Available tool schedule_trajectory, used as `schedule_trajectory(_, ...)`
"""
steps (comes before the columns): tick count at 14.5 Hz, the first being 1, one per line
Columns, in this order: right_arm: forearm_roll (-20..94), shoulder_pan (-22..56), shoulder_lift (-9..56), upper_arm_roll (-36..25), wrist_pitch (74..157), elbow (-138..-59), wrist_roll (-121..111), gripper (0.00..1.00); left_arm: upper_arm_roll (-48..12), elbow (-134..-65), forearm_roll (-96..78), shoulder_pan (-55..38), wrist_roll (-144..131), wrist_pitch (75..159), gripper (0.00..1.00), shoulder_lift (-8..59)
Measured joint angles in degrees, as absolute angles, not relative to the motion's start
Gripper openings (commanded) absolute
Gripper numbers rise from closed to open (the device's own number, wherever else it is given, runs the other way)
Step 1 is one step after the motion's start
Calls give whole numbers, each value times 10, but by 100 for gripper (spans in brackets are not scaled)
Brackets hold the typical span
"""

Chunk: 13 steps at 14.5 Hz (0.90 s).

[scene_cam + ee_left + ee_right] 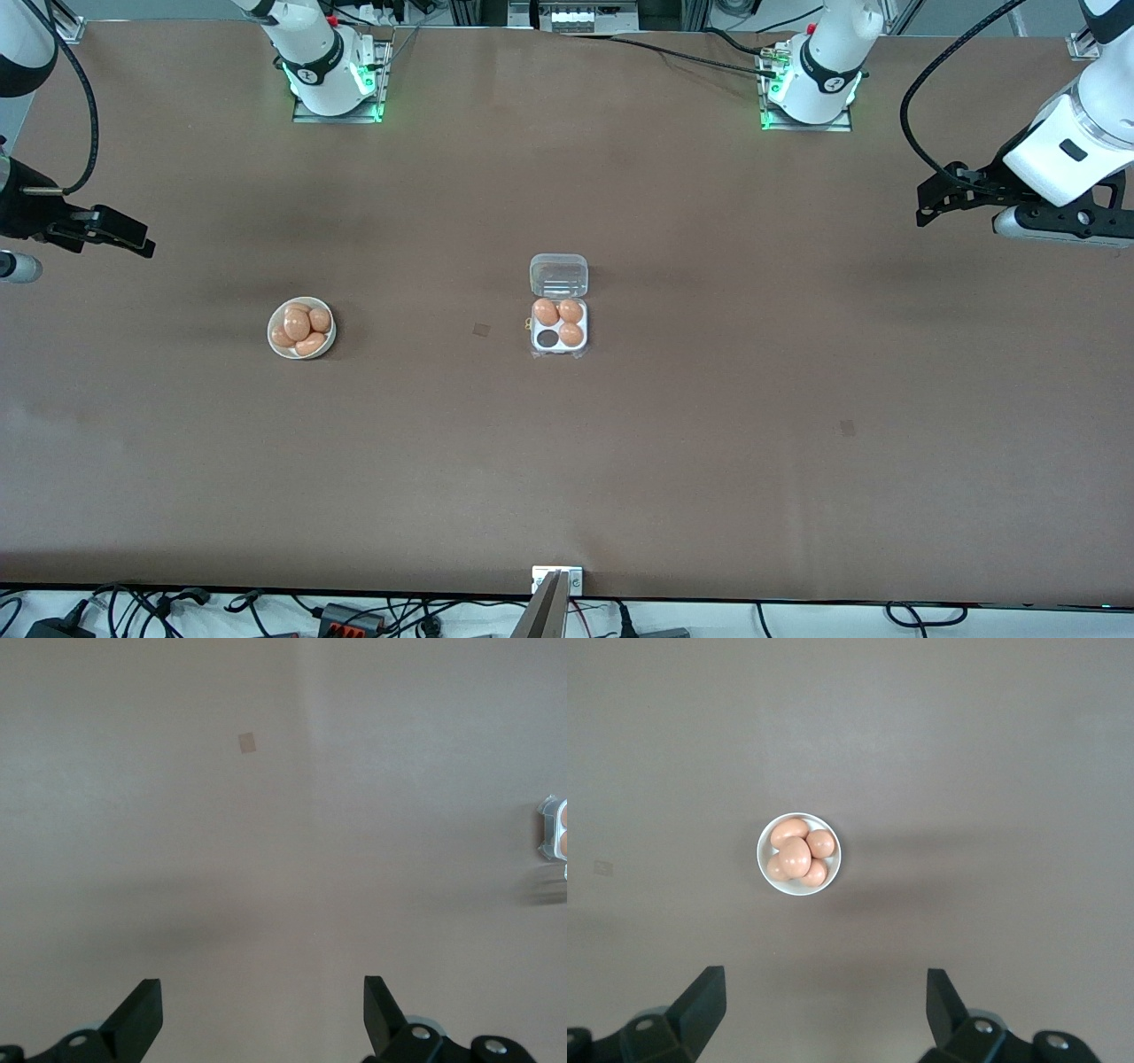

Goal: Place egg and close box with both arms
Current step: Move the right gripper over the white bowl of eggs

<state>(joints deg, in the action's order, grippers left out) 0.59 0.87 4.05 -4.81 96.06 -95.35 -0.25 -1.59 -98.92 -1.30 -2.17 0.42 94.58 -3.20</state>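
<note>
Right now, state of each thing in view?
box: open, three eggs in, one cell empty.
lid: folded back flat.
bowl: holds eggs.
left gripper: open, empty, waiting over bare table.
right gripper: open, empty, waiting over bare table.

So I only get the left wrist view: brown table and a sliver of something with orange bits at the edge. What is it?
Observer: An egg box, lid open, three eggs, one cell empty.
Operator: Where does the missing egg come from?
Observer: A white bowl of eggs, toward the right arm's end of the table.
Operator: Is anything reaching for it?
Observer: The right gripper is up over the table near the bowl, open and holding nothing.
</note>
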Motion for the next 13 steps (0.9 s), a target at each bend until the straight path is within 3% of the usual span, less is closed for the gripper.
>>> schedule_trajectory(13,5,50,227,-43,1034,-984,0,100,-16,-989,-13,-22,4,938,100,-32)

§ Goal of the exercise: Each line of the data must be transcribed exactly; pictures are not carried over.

§ Result of this task:
Available tool schedule_trajectory, used as `schedule_trajectory(_, ...)`
"""
steps (comes before the columns): tick count at 14.5 Hz, the first being 1, one per line
Columns, in this order: right_arm: forearm_roll (-20..94), shoulder_pan (-22..56), shoulder_lift (-9..56), upper_arm_roll (-36..25), wrist_pitch (74..157), elbow (-138..-59), wrist_roll (-121..111), gripper (0.00..1.00); left_arm: upper_arm_roll (-48..12), elbow (-134..-65), forearm_roll (-96..78), shoulder_pan (-55..38), wrist_roll (-144..131), wrist_pitch (75..159), gripper (0.00..1.00), shoulder_lift (-8..59)
Measured joint angles in degrees, as absolute angles, not relative to the motion's start
Gripper openings (commanded) absolute
Gripper numbers rise from closed to open (the device's own number, wherever else it is given, runs the other way)
Step 1 is one step after the motion's start
Calls give whole numbers, each value times 10, but by 100 for gripper (spans in brackets are not scaled)
Brackets hold the typical span
"""

Chunk: 13 steps at 14.5 Hz (0.90 s).

[scene_cam + ee_left + ee_right] 

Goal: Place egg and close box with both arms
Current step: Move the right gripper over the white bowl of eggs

<state>(joints deg, in the action's order, grippers left out) 0.59 0.87 4.05 -4.81 96.06 -95.35 -0.25 -1.59 -98.92 -1.30 -2.17 0.42 94.58 -3.20</state>
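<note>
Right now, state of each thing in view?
box: open, three eggs in, one cell empty.
lid: folded back flat.
bowl: holds eggs.
left gripper: open, empty, waiting over bare table.
right gripper: open, empty, waiting over bare table.

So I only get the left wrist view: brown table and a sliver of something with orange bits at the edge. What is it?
Observer: An egg box, lid open, three eggs, one cell empty.
Operator: Where does the missing egg come from?
Observer: A white bowl of eggs, toward the right arm's end of the table.
Operator: Is anything reaching for it?
Observer: The right gripper is up over the table near the bowl, open and holding nothing.
</note>
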Motion for the next 13 steps (0.9 s), a target at each bend until the straight path is within 3% of the usual span, less is closed for the gripper.
>>> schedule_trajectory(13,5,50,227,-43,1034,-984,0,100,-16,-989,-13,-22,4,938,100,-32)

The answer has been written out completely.